▶ EXERCISE DATA:
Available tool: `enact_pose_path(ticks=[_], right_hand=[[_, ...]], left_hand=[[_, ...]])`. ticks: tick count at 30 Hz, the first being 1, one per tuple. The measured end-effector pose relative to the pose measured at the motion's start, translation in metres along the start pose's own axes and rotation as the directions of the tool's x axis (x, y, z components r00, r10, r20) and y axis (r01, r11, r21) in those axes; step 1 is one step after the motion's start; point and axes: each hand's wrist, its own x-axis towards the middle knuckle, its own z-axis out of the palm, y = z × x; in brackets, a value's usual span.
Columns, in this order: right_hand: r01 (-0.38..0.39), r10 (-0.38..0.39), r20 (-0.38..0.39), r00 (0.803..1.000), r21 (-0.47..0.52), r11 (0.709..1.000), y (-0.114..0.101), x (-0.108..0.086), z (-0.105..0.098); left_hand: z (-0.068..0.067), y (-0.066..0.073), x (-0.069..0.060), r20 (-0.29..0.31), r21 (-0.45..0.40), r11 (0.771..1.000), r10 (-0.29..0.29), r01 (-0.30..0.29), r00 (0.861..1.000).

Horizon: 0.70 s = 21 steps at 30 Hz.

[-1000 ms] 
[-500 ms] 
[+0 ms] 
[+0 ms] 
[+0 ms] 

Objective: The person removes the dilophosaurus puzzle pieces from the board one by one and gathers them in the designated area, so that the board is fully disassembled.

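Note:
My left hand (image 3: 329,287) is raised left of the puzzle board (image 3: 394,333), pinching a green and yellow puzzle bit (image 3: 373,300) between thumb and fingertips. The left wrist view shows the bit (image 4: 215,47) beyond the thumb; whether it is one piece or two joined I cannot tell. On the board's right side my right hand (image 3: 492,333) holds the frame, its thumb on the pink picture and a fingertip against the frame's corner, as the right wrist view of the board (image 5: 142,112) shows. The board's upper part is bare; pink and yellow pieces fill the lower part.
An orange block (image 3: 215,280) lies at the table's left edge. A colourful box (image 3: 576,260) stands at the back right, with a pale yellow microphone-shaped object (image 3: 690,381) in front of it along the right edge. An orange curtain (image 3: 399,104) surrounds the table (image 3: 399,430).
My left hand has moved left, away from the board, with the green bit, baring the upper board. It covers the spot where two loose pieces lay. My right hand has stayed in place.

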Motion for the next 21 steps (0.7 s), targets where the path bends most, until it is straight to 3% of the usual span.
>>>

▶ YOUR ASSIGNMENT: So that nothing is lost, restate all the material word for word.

▶ ANSWER SECTION:
Available tool: `enact_pose_path(ticks=[_], right_hand=[[_, ...]], left_hand=[[_, ...]])`. ticks: tick count at 30 Hz, the first being 1, one per tuple. The measured end-effector pose relative to the pose measured at the motion's start, translation in metres along the start pose's own axes and rotation as the directions of the tool's x axis (x, y, z components r00, r10, r20) and y axis (r01, r11, r21) in those axes; step 1 is one step after the motion's start; point and axes: each hand's wrist, its own x-axis towards the middle knuckle, its own z-axis out of the palm, y = z × x; in brackets, a value's usual span.
Columns, in this order: right_hand: r01 (-0.38..0.39), r10 (-0.38..0.39), r20 (-0.38..0.39), r00 (0.803..1.000), r21 (-0.47..0.52), r11 (0.709..1.000), y (-0.114..0.101), x (-0.108..0.086), z (-0.105..0.098); left_hand: z (-0.068..0.067), y (-0.066..0.073), x (-0.069..0.060), r20 (-0.29..0.31), r21 (-0.45..0.40), r11 (0.771..1.000), r10 (-0.29..0.29), r01 (-0.30..0.29), r00 (0.861..1.000).

Horizon: 0.70 s = 21 steps at 30 Hz.

[-1000 ms] 
[-500 ms] 
[+0 ms] 
[+0 ms] 
[+0 ms] 

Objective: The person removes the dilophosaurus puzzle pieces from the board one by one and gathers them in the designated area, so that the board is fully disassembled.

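Note:
My left hand (image 3: 329,287) is raised left of the puzzle board (image 3: 394,333), pinching a green and yellow puzzle bit (image 3: 373,300) between thumb and fingertips. The left wrist view shows the bit (image 4: 215,47) beyond the thumb; whether it is one piece or two joined I cannot tell. On the board's right side my right hand (image 3: 492,333) holds the frame, its thumb on the pink picture and a fingertip against the frame's corner, as the right wrist view of the board (image 5: 142,112) shows. The board's upper part is bare; pink and yellow pieces fill the lower part.
An orange block (image 3: 215,280) lies at the table's left edge. A colourful box (image 3: 576,260) stands at the back right, with a pale yellow microphone-shaped object (image 3: 690,381) in front of it along the right edge. An orange curtain (image 3: 399,104) surrounds the table (image 3: 399,430).
My left hand has moved left, away from the board, with the green bit, baring the upper board. It covers the spot where two loose pieces lay. My right hand has stayed in place.
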
Motion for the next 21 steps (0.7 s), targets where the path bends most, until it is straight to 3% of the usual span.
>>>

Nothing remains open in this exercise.